Action item —
Transcribe all of the records word for word, but omit the pictures.
----
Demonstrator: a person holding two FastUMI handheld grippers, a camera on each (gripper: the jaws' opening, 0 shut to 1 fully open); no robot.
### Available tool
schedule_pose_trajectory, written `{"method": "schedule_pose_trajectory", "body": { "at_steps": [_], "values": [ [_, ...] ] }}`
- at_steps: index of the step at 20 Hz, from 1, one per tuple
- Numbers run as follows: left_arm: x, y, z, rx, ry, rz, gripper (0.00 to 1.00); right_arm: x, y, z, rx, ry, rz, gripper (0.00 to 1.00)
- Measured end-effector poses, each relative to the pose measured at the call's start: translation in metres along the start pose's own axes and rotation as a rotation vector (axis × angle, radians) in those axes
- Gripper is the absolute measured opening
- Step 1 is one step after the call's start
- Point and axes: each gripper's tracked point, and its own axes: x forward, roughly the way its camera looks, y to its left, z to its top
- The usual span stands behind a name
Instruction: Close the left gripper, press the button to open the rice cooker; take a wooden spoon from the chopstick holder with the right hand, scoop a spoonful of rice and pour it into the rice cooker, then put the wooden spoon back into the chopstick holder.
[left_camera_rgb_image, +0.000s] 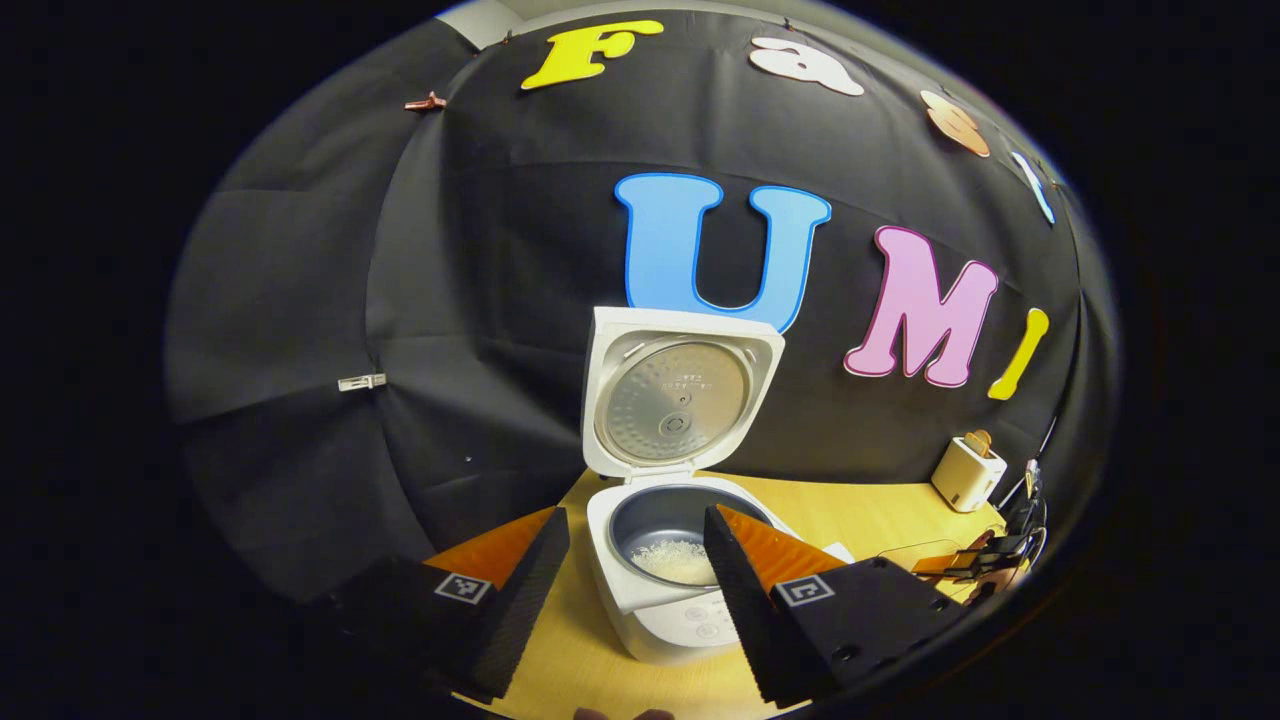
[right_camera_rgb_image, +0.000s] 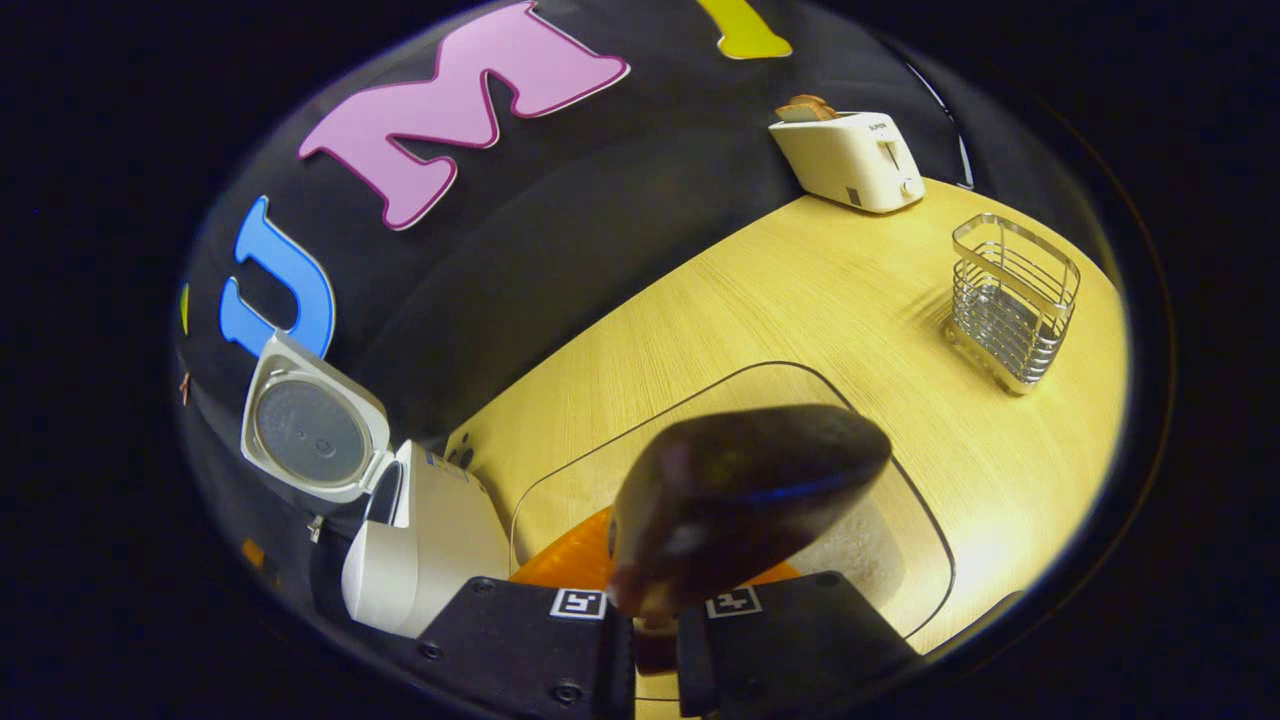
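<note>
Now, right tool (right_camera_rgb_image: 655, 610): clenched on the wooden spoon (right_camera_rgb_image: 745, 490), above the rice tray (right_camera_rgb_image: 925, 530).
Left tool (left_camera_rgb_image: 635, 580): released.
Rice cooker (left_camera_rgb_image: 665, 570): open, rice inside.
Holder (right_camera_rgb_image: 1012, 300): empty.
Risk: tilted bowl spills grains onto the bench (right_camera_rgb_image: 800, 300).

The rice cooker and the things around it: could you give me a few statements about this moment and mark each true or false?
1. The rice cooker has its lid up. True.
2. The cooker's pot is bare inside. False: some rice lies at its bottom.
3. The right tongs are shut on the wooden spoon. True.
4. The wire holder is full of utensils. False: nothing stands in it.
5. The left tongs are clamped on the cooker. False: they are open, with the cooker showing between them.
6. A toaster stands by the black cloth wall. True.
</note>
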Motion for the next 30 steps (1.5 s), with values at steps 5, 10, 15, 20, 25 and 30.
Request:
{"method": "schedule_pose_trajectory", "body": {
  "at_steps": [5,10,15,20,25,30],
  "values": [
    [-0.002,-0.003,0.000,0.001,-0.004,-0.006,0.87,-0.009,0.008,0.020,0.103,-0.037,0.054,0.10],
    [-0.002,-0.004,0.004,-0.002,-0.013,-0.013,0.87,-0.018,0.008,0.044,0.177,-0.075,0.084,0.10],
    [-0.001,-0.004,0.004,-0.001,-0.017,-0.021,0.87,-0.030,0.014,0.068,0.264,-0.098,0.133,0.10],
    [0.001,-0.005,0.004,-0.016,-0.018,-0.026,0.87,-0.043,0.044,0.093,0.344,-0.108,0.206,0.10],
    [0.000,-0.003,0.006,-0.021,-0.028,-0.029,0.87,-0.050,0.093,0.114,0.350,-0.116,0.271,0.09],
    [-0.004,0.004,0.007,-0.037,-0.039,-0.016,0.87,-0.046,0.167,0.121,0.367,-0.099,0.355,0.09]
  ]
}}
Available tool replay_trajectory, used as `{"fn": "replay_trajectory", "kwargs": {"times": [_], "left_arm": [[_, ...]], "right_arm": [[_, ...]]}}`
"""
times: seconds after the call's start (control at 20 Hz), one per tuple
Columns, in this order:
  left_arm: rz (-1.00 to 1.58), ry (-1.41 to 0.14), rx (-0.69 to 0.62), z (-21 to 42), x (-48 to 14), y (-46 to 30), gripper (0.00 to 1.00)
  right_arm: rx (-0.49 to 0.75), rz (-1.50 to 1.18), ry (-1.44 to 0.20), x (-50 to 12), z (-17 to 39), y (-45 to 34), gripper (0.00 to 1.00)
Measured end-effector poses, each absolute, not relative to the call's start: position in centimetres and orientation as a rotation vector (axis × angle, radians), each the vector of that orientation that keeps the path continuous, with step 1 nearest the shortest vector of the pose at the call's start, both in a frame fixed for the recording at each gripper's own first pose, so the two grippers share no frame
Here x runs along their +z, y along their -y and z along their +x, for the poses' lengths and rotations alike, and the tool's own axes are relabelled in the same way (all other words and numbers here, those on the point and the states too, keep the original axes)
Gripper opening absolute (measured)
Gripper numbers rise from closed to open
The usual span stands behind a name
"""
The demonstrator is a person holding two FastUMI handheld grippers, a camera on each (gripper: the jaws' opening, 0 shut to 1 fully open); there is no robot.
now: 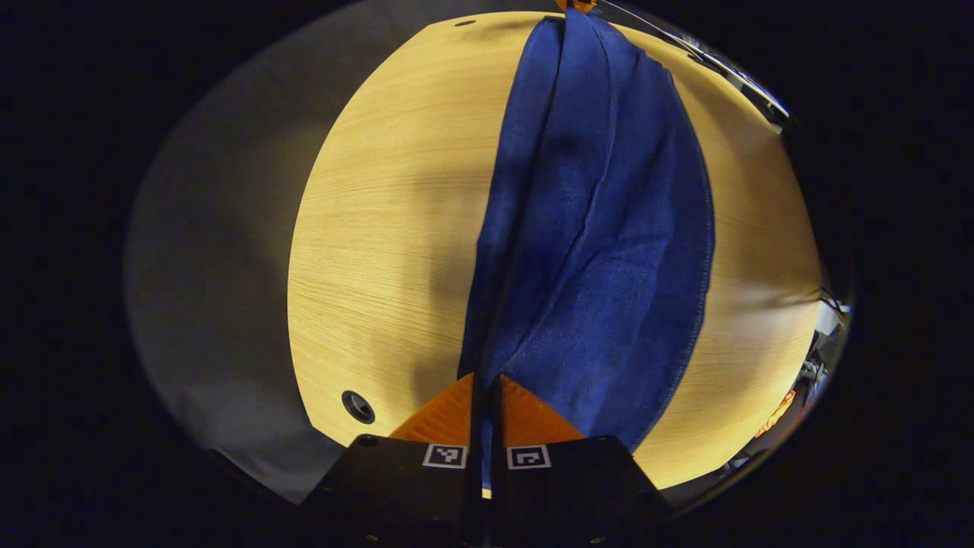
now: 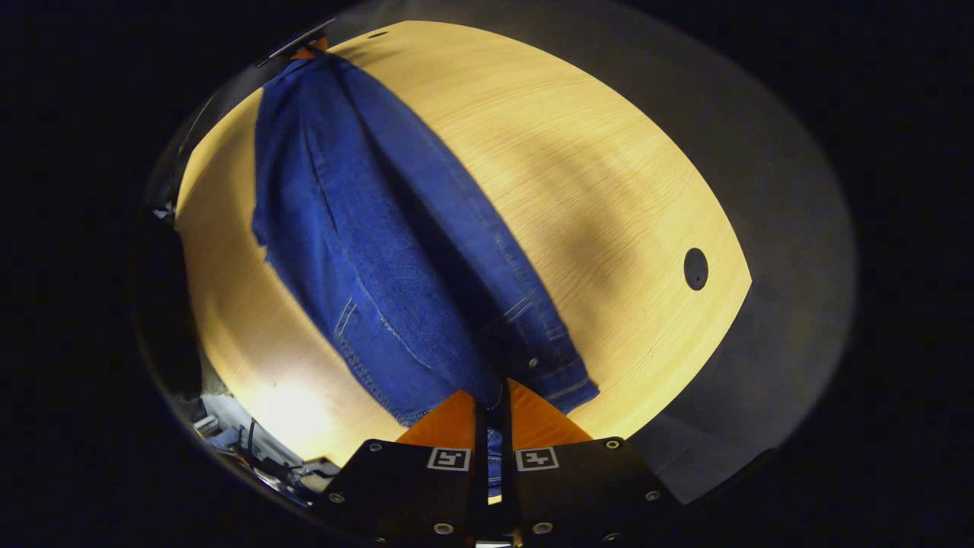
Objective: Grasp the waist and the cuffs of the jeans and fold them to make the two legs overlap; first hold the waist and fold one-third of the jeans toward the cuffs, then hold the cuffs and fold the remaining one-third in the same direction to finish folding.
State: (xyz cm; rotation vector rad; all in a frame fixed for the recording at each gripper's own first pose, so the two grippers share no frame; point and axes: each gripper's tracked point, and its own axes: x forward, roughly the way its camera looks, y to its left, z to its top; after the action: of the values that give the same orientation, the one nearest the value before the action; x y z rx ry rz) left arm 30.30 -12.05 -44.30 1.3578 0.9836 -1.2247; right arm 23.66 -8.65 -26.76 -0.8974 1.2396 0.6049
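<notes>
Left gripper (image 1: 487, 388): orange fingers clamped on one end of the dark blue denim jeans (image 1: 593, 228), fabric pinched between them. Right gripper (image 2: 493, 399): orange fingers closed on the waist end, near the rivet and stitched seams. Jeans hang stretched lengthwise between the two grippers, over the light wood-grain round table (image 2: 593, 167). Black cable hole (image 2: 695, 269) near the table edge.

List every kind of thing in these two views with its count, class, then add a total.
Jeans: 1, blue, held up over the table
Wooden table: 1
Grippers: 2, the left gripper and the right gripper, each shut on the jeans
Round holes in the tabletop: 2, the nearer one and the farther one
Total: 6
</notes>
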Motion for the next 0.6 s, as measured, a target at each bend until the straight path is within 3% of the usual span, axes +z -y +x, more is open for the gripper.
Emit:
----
Response box —
Demonstrator: a person holding two FastUMI handheld grippers, a camera on each (gripper: the jaws' opening, 0 shut to 1 fully open); no robot.
### Available tool
schedule_pose_trajectory, written `{"method": "schedule_pose_trajectory", "body": { "at_steps": [_], "values": [ [_, ...] ] }}`
- at_steps: index of the step at 20 Hz, from 1, one per tuple
- Numbers run as follows: left_arm: x, y, z, rx, ry, rz, gripper (0.00 to 1.00); right_arm: x, y, z, rx, ry, rz, gripper (0.00 to 1.00)
- Measured end-effector poses, each relative to the pose measured at the call's start: translation in metres along the start pose's own axes and rotation as a rotation vector (axis × angle, radians) in those axes
- Gripper is the absolute measured opening
- Step 1 is one step after the call's start
- Point and axes: each gripper's tracked point, and its own axes: x forward, roughly the way its camera looks, y to its left, z to its top
- The usual span stands behind a name
Instruction: Close the left gripper, press the button to open the rice cooker; take a wooden spoon from the chopstick holder with the right hand, scoop a spoonful of rice and pour it into the rice cooker, then put the wooden spoon back into the chopstick holder.
[left_camera_rgb_image, +0.000s] 
[right_camera_rgb_image, +0.000s] 
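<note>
Now, right tool (right_camera_rgb_image: 655, 610): clenched on the wooden spoon (right_camera_rgb_image: 745, 490), above the rice tray (right_camera_rgb_image: 925, 530).
Left tool (left_camera_rgb_image: 635, 580): released.
Rice cooker (left_camera_rgb_image: 665, 570): open, rice inside.
Holder (right_camera_rgb_image: 1012, 300): empty.
Risk: tilted bowl spills grains onto the bench (right_camera_rgb_image: 800, 300).

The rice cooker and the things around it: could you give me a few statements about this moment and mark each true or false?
1. The rice cooker has its lid up. True.
2. The cooker's pot is bare inside. False: some rice lies at its bottom.
3. The right tongs are shut on the wooden spoon. True.
4. The wire holder is full of utensils. False: nothing stands in it.
5. The left tongs are clamped on the cooker. False: they are open, with the cooker showing between them.
6. A toaster stands by the black cloth wall. True.
</note>
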Motion for the next 30 steps (1.5 s), with values at steps 5, 10, 15, 20, 25 and 30.
Request:
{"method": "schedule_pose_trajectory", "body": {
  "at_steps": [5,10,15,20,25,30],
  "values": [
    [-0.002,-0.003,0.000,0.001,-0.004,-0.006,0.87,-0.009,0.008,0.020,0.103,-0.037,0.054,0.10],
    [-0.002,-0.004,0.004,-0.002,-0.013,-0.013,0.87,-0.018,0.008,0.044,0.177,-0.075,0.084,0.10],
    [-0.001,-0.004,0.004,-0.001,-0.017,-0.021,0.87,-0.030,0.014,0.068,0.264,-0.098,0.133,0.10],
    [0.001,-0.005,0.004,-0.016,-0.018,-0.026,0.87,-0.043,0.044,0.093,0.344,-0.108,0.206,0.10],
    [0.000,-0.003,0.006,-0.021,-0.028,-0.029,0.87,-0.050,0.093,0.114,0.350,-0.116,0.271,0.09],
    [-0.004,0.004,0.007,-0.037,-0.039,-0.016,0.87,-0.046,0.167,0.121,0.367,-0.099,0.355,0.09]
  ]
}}
Available tool replay_trajectory, used as `{"fn": "replay_trajectory", "kwargs": {"times": [_], "left_arm": [[_, ...]], "right_arm": [[_, ...]]}}`
"""
times: seconds after the call's start (control at 20 Hz), one per tuple
Columns, in this order:
  left_arm: rz (-1.00 to 1.58), ry (-1.41 to 0.14), rx (-0.69 to 0.62), z (-21 to 42), x (-48 to 14), y (-46 to 30), gripper (0.00 to 1.00)
  right_arm: rx (-0.49 to 0.75), rz (-1.50 to 1.18), ry (-1.44 to 0.20), x (-50 to 12), z (-17 to 39), y (-45 to 34), gripper (0.00 to 1.00)
Measured end-effector poses, each absolute, not relative to the call's start: position in centimetres and orientation as a rotation vector (axis × angle, radians), each the vector of that orientation that keeps the path continuous, with step 1 nearest the shortest vector of the pose at the call's start, both in a frame fixed for the recording at each gripper's own first pose, so the two grippers share no frame
Here x runs along their +z, y along their -y and z along their +x, for the poses' lengths and rotations alike, and the tool's own axes are relabelled in the same way (all other words and numbers here, those on the point and the states too, keep the original axes)
Gripper opening absolute (measured)
Gripper numbers rise from closed to open
The usual span stands behind a name
"""
The demonstrator is a person holding two FastUMI handheld grippers, a camera on each (gripper: the jaws' opening, 0 shut to 1 fully open); there is no robot.
now: 
now: 
Objective: Grasp the waist and the cuffs of the jeans and fold them to make the two legs overlap; first hold the waist and fold one-third of the jeans toward the cuffs, then hold the cuffs and fold the remaining one-third in the same direction to finish folding.
State: (xyz cm; rotation vector rad; all in a frame fixed for the recording at each gripper's own first pose, so the two grippers share no frame; point and axes: each gripper's tracked point, and its own axes: x forward, roughly the way its camera looks, y to its left, z to its top; after the action: of the values that give the same orientation, the one nearest the value before the action; x y z rx ry rz) left arm 30.30 -12.05 -44.30 1.3578 0.9836 -1.2247; right arm 23.66 -8.65 -26.76 -0.8974 1.2396 0.6049
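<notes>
Left gripper (image 1: 487, 388): orange fingers clamped on one end of the dark blue denim jeans (image 1: 593, 228), fabric pinched between them. Right gripper (image 2: 493, 399): orange fingers closed on the waist end, near the rivet and stitched seams. Jeans hang stretched lengthwise between the two grippers, over the light wood-grain round table (image 2: 593, 167). Black cable hole (image 2: 695, 269) near the table edge.

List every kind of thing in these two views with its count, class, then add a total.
Jeans: 1, blue, held up over the table
Wooden table: 1
Grippers: 2, the left gripper and the right gripper, each shut on the jeans
Round holes in the tabletop: 2, the nearer one and the farther one
Total: 6
</notes>
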Motion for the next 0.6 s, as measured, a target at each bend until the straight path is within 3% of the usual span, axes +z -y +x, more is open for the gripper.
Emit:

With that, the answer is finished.